Last Sunday we approved a motion to hire a Community Minister to be a part of our ministry team. This is something I’m really excited about being a part of. It is wonderful to be a part of a congregation that places priority for its ministry not only to congregation but to community. We are involved in myriad service professions, organizations, non-profits etc. In this way our professional hearts reflect our hands. I hope that putting a ‘professional’ care provider in charge of the community ministry doesn’t make us feel like it’s not our responsibility any more (I know I am in danger of feeling that way.) I sometimes wonder if the good intentions and involvements outweigh the one in whose name we do them. It is important that as we seek to do the work of Jesus in the world, we name our source.

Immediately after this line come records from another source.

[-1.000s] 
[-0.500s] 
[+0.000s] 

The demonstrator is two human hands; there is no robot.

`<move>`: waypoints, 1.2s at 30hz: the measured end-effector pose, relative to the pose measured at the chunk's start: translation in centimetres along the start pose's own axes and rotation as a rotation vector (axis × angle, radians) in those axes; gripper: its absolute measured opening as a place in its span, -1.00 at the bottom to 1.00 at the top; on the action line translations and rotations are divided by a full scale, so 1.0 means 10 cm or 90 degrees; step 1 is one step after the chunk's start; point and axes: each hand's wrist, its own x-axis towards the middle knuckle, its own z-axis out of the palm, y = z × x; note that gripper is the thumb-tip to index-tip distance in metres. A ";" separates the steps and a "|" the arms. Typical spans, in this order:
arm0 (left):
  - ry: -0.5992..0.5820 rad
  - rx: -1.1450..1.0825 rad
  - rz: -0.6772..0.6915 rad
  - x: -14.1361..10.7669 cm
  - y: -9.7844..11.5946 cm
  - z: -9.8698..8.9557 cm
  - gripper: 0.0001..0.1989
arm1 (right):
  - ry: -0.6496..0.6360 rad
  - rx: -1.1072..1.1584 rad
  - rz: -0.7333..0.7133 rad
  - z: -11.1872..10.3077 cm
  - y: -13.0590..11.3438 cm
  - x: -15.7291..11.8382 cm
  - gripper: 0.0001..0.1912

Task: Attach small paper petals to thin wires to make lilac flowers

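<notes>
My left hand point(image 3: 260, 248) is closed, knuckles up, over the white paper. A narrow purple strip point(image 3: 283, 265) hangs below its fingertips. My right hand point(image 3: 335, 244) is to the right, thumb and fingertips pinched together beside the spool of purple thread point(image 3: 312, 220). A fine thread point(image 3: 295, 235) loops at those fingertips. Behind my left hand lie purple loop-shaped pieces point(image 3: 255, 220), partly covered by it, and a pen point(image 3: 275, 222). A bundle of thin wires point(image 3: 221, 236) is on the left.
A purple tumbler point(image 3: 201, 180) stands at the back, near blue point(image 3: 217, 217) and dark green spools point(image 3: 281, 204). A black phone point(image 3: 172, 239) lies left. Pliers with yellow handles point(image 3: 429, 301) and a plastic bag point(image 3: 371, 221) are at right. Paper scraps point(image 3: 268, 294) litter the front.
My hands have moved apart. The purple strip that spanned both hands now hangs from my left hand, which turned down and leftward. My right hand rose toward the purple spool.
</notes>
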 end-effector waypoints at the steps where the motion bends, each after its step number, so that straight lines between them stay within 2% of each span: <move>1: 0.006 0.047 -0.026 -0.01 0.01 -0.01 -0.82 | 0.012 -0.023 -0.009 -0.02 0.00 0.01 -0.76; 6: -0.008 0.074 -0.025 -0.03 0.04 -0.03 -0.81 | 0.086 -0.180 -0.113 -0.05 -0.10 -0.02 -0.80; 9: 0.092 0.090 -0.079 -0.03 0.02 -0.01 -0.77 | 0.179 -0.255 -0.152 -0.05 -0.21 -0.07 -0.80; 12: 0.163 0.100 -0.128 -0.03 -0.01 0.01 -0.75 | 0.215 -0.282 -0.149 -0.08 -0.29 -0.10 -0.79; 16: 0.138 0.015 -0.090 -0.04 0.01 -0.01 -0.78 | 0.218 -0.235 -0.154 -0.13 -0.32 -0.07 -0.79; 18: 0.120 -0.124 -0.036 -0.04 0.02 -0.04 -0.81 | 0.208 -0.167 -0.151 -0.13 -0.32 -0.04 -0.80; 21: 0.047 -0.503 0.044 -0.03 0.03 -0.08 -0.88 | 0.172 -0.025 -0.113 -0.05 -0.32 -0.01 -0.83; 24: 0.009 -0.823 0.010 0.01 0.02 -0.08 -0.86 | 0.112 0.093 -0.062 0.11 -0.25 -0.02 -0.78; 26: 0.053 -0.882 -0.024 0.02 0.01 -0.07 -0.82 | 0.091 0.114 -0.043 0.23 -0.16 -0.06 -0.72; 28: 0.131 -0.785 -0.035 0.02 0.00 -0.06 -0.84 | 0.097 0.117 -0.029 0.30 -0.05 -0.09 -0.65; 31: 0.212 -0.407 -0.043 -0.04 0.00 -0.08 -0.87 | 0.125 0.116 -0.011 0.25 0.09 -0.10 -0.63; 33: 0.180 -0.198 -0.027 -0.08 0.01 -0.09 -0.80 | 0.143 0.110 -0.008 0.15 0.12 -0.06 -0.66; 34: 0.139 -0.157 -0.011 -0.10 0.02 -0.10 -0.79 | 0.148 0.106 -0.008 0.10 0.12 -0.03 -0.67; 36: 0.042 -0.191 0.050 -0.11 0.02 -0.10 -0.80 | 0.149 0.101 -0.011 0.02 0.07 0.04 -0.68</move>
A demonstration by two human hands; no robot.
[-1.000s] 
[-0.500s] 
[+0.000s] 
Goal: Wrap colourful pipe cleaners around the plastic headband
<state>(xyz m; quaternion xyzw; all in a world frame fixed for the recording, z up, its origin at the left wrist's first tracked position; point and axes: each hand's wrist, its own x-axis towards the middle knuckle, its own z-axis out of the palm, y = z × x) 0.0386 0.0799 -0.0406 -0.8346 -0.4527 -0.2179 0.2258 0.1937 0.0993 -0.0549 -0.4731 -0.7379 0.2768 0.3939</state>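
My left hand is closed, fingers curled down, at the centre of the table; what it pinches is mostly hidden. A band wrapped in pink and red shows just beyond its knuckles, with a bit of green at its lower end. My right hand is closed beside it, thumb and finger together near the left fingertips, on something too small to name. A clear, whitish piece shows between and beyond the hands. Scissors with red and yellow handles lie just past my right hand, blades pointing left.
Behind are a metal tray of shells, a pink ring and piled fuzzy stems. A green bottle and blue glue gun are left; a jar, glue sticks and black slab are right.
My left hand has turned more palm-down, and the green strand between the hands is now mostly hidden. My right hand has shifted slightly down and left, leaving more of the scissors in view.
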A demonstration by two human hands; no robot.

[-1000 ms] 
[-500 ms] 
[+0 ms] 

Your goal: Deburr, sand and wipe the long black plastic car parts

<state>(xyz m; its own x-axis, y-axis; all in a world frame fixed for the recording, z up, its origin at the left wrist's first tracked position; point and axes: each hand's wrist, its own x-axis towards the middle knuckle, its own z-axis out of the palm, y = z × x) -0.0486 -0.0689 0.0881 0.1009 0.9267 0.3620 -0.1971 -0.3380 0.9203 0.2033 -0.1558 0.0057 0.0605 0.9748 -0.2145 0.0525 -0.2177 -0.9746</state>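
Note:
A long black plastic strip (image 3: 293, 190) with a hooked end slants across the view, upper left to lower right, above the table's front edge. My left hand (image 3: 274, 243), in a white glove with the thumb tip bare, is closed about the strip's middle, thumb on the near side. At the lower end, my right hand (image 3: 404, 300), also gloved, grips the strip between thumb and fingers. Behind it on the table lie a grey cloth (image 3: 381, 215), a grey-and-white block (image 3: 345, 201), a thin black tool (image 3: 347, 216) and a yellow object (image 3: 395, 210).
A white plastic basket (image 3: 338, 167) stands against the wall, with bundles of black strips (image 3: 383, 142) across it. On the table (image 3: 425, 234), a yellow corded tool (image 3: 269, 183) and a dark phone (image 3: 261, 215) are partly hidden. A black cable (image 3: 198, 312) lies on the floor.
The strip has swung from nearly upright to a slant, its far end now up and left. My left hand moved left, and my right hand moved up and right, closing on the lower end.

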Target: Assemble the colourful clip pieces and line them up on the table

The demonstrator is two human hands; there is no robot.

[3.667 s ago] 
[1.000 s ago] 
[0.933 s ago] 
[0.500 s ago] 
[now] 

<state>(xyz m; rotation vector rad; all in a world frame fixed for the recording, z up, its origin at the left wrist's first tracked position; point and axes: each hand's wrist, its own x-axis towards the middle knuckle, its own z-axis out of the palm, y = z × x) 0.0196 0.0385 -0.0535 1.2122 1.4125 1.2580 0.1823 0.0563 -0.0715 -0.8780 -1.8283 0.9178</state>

It is also important to continue to make worship and renewal in Christ a priority as well. James says that looking at the law and then not following it is like someone who looks in a mirror and then immediately forgets what he or she looks like. In a way we follow the law but forget the mirror. Cosmetics magnate Esteé Lauder once said that “a good mirror is the most important accessory in a woman’s life.” She is right, but for the reason other than she thinks! All of us—women and men—need a good mirror that will help us see ourselves as we really are. James reminds us that there is only one mirror that shows forth our true reflection: the gospel of Jesus Christ. In that mirror, which James holds before us, we see who we are in the light of God’s love and what we are meant to be. It is in worship and the life of the gathered church that the intent and purpose of Christ are made clear to us – so that when we go away we are still holding the memory of Christ’s image.

Jesus is asking for transparency. He is asking for the inside to match the outside and for his followers to be neither the black kettle filled with clear intentions, nor the sparkling teapot filled with much and grime. He asks us to be clear and full and transparent and then nothing can make us unclean.